While large numbers of sequencers exist in a small number of research centers — including the Broad Institute, Washington University's Genome Sequencing Center, and Baylor College of Medicine's Human Genome Sequencing Center — CGI says it will maintain the distinction of being the largest center exclusively devoted to cancer genome sequencing.
Stephan will likely serve as either a chief scientific officer or chief operating officer of CGI, with Boyd retaining administrative leadership for Fox Chase, possibly holding the title as president: "He and I will be very closely linked and work closely together to run the institute," said Boyd.
Boyd is also executive director of Fox Chase's Institute for Personalized Medicine, which consists of a single Illumina genome sequencer and five staffers. IPM will be integrated into the new Cancer Genome Institute, which he said expects to take delivery on the first "15 to 25 instruments" of its 100 planned sequencers, as well as hire "25 to 30" staffers, during the next six months.
That's approximately how soon Fox Chase hopes to raise the "major" gift Boyd said would be needed to launch CGI. "Ideally we'd be looking for a major transformational gift from a donor which would clearly represent a naming opportunity … but of course, we're certainly open to smaller gifts that would get us to the same sum."
While IPM has had more of a translational focus, the new Cancer Genome Institute will start out primarily as a research center and evolve over time into a full-service center for cancer genomic research and clinical services.
"We're not quite there in terms of being a clinical service yet. Patients walking through the door are not having full genome sequences yet," Boyd said. "In our six-year plan, we expect to start transitioning from research and development into the clinical space within two to three years."
Over the next five years, the Cancer Genome Institute will grow to 75 staffers and the full 100 sequencers occupying a full floor within Fox Chase's Robert C. Young, MD, Pavilion, where work on a $70.5 million, 120,000-square-foot addition to what was previously called the Cancer Prevention Pavilion was completed last spring.
The 75 staffers will include "probably in the neighborhood of a dozen, 10 to 12" principal investigators who will be devoted exclusively to CGI research, and will not be considered part of Fox Chase's faculty of about 100, Boyd said. Additional staffers will include biostatisticians, genetic counselors, and ancillary positions.
Still to be decided, Boyd said, are decisions on what areas of cancer the new institute will study, and on what type of genome sequencers CGI will use. "We're leaning toward Life Technologies and the ABI platform based on everything I know about the direction they're headed and the quality of their product," Boyd told GWDN.
Stephan's old Ignite Institute joined with ABI last January to announce that the institute would purchase 100 SOLiD 4 machines.
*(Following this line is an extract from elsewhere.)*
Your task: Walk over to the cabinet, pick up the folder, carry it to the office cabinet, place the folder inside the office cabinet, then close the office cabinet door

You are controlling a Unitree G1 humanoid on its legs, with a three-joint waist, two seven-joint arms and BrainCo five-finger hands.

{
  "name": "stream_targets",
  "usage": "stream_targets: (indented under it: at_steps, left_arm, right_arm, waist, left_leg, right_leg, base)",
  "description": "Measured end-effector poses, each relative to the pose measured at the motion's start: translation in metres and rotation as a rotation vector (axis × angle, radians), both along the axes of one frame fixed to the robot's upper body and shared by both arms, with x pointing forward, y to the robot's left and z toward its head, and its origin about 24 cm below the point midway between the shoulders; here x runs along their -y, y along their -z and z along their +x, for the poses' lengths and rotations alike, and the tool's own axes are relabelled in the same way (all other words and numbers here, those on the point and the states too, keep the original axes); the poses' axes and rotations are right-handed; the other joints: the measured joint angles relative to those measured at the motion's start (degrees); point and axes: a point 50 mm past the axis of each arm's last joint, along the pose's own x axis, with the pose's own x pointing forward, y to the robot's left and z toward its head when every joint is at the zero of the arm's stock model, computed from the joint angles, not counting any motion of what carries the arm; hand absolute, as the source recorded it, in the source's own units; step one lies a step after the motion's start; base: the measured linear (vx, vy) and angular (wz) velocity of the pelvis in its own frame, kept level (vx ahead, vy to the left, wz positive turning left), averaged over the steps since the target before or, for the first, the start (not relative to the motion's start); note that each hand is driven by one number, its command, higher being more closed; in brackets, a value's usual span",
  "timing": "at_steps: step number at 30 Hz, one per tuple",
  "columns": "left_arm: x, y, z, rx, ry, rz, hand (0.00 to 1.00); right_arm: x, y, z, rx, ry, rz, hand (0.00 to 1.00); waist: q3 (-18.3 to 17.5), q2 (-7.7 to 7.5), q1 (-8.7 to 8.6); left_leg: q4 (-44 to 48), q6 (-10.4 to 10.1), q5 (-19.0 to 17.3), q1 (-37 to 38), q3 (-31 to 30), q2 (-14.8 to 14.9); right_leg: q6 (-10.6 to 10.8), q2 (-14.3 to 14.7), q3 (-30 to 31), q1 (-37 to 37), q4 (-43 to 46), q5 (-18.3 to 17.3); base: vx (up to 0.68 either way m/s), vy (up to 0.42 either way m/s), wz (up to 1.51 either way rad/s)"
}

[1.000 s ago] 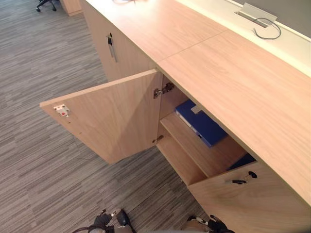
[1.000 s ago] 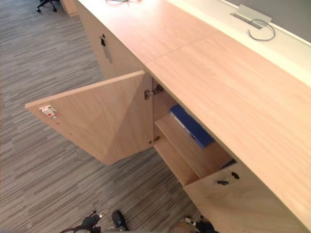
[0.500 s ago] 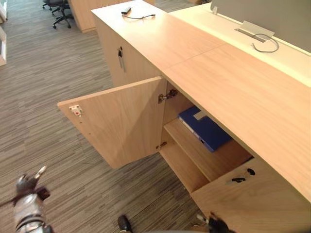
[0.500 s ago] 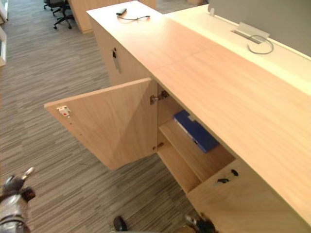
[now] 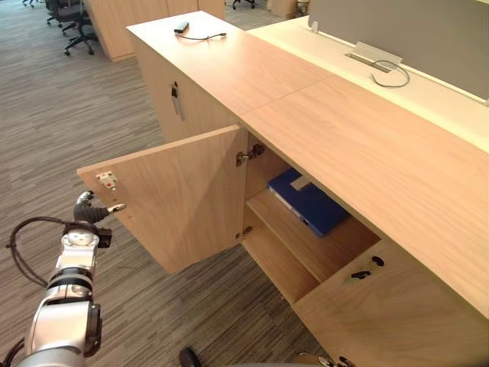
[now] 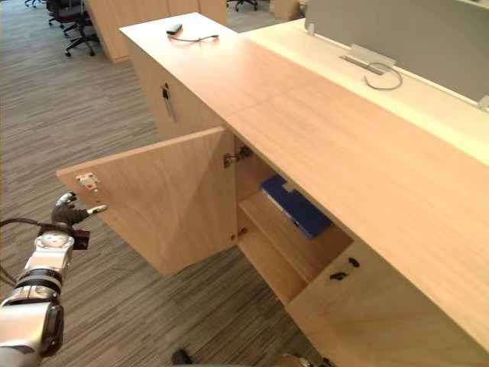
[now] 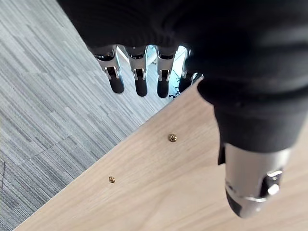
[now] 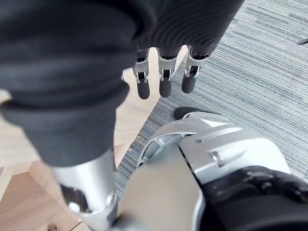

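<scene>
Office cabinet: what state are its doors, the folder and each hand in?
Light wooden left cabinet door: swung wide open.
Right wooden door with key: partly open.
Blue folder: lying flat on the upper shelf.
Left hand: open, by the left door's free edge.
Right hand: open, holding nothing.

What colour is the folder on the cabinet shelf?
The folder is blue, best seen in the left eye view.

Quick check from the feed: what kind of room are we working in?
Most likely an open-plan office: striped grey carpet, a long run of wooden cabinets beside a desk with a cable port, and swivel chairs in the far corner.
</scene>
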Motion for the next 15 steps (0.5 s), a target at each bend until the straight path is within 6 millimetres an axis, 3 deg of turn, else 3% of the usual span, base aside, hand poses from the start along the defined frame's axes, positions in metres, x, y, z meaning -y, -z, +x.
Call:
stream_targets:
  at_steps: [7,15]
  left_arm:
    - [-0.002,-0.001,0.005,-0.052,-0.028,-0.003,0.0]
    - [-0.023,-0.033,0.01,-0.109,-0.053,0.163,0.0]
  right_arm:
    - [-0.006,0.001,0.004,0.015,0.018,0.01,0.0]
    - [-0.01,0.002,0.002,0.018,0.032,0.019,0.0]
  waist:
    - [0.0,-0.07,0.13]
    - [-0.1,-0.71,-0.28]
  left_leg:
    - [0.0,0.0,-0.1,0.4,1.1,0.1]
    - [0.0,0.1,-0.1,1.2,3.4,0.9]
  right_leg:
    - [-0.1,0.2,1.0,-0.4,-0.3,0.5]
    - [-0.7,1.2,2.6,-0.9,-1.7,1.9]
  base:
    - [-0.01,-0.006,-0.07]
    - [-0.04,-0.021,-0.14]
That transaction is "history," Boyd said today, while ABI has announced that many of its SOLiD 4 customers who bought such machines in recent months would be upgraded to the company's new SOLiD 5500 series machines.
Other operations would be outsourced. CGI will use cloud computing for its computer and information technology needs rather than maintain a room full of servers, while academic partners to be lined up by Stephan will handle the institute's computational biology.
Neither Stephan nor a publicist for the old Ignite Institute have returned telephone calls placed by GWDN.